Selasa, 04 Oktober 2011

Mengawal Politik Anggaran

Wednesday, 05 October 2011
Perlahan tapi pasti terungkaplah modus operandi mafia anggaran di DPR.Pahit kenyataannya karena ternyata penyelewengan dana anggaran belanja negara terjadi dari hulu ke hilir,mulai dari proses pengajuan draf kebijakan fiskal dan ekonomi sampai pencairan dana untuk proyek di daerah.


Laporan sementara yang dirilis media massa menyatakan, oknumnya berasal dari DPR, kementerian, calo profesional, pebisnis, pemerintah daerah, sampai LSM. Sejauh ini analisis kegiatan penyelewengan anggaran ini terlalu fokus pada pembahasan mafianya, tetapi tidak pada pengaturan bagaimana pembagian dana publik dialokasikan di daerah tertentu untuk keuntungan kepentingan politik tertentu.

Perlunya payung hukum untuk pengaturan jauh lebih penting daripada menolaknya karena kegiatan politik macam ini melekat pada sistem demokrasi, di mana wakil rakyat dan kepala daerah dipilih melalui pemilu,dan dianut pula sistem desentralisasi kekuasaan atau sistem federal.

Dengan kata lain, anggaran belanja negara memang bersumber dari politik kekuasaan, baik antara legislatif dan eksekutif, legislatif dan pelobi,maupun antarpihak pemerintah pusat dan daerah. Kita perlu menjaga diri agar tak terlalu sinis pada Badan Anggarannya, tetapi wajib kritis pada tahap-tahapan pengucuran dana publik yang berpangkal di sini.

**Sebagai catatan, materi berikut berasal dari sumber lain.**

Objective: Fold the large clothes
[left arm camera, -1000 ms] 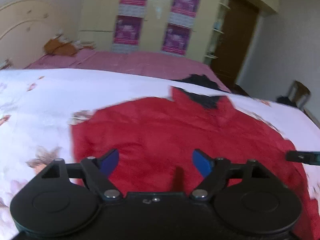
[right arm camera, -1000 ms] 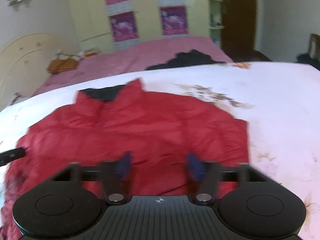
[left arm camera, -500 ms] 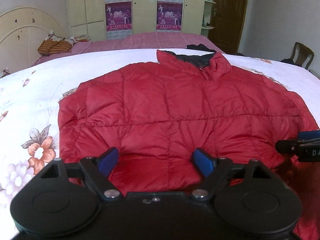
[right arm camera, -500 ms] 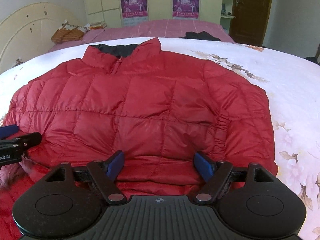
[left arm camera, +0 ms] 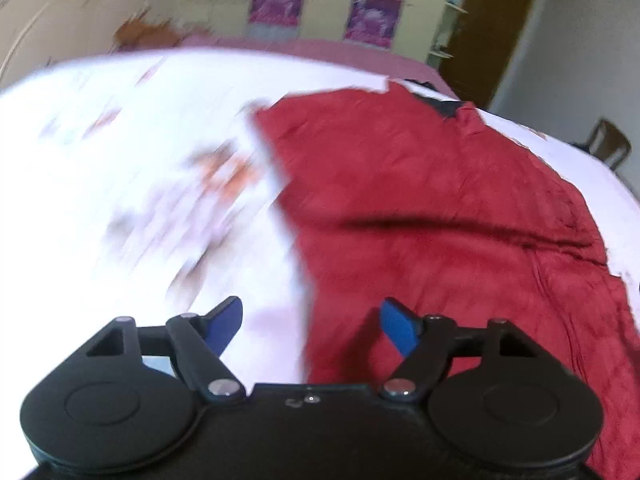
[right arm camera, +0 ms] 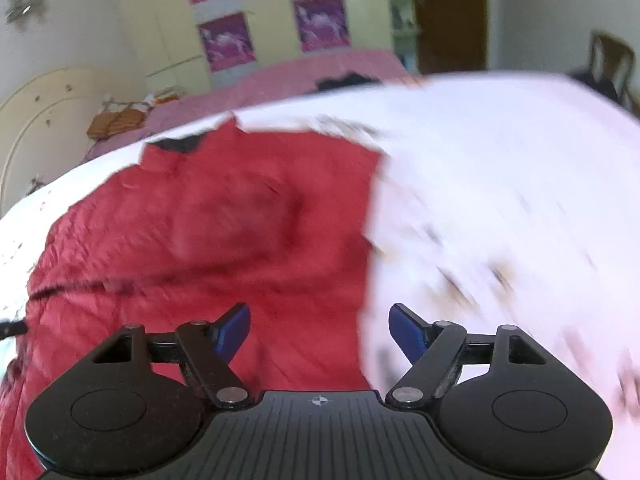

Tiadanya pengaturan membuat proses alokasi dana publik untuk daerah atau proyek tertentu demi kepentingan politik tertentu melibatkan banyak tangan yang membuat alokasi tersebut rawan korupsi. Semakin banyak invisible hand yang terlibat, semakin banyak pula dana publik yang hilang dikorupsi.

Di Amerika Serikat (AS) dana ini dibagikan di Kongres dan meskipun usia demokrasi mereka jauh lebih tua daripada kita, masih kerap dijumpai dana tersebut berlabuh di tangan kontributor kampanye. Di Filipina, dana ini mengalir melalui Countrywide Development Fund (Dana Pengembangan Negeri).

Ketika dana tersebut dihapuskan pada masa Presiden Joseph Estrada, parlemennya membuat Lingap para sa Mahirap dan Rural/Urban Development Infrastructure Fund, yang maknanya serupa yakni dana untuk pengentasan kemiskinan dan pengembangan infrastruktur perdesaan dan perkotaan. Jepang,Australia, Inggris, bahkan Finlandia dan India punya dana serupa.

Mereka yang telah memiliki payung hukum pun masih rawan dikorupsi, apalagi yang tidak memilikinya. Istilah berkonotasi negatif yang umum digunakan untuk proses pengucuran dana macam ini adalah pork-barrel politics atau politik gentong babi. Permainan pork-barrel memang umum terjadi di tahap pembahasan di parlemen, pengucuran dana,penerapan anggaran, dan sebenarnya juga dalam proyek kementerian/kepresidenan.

Di satu sisi,pork-barrel membawa berkah bagi politisi yang membagikan dana. Penelitian dari Boston University pada Mei 2011,Douglas Kriner & Andrew Reeves, menunjukkan bahwa di AS pemilih menyokong presiden (atau calon dari partainya) yang meningkatkan dana pemerintah pusat untuk komunitas di daerah pemilihannya.

Dana adalah hadiah politik dalam pemilu asalkan garis tanggung jawabnya jelas dan daerah pemilihnya punya garis ideologi yang selaras dengan calon presiden.Pork-barrel juga merupakan proyek yang biayanya ditanggung banyak orang karena sumber dananya adalah pajak, tetapi yang diuntungkan hanya segelintir orang.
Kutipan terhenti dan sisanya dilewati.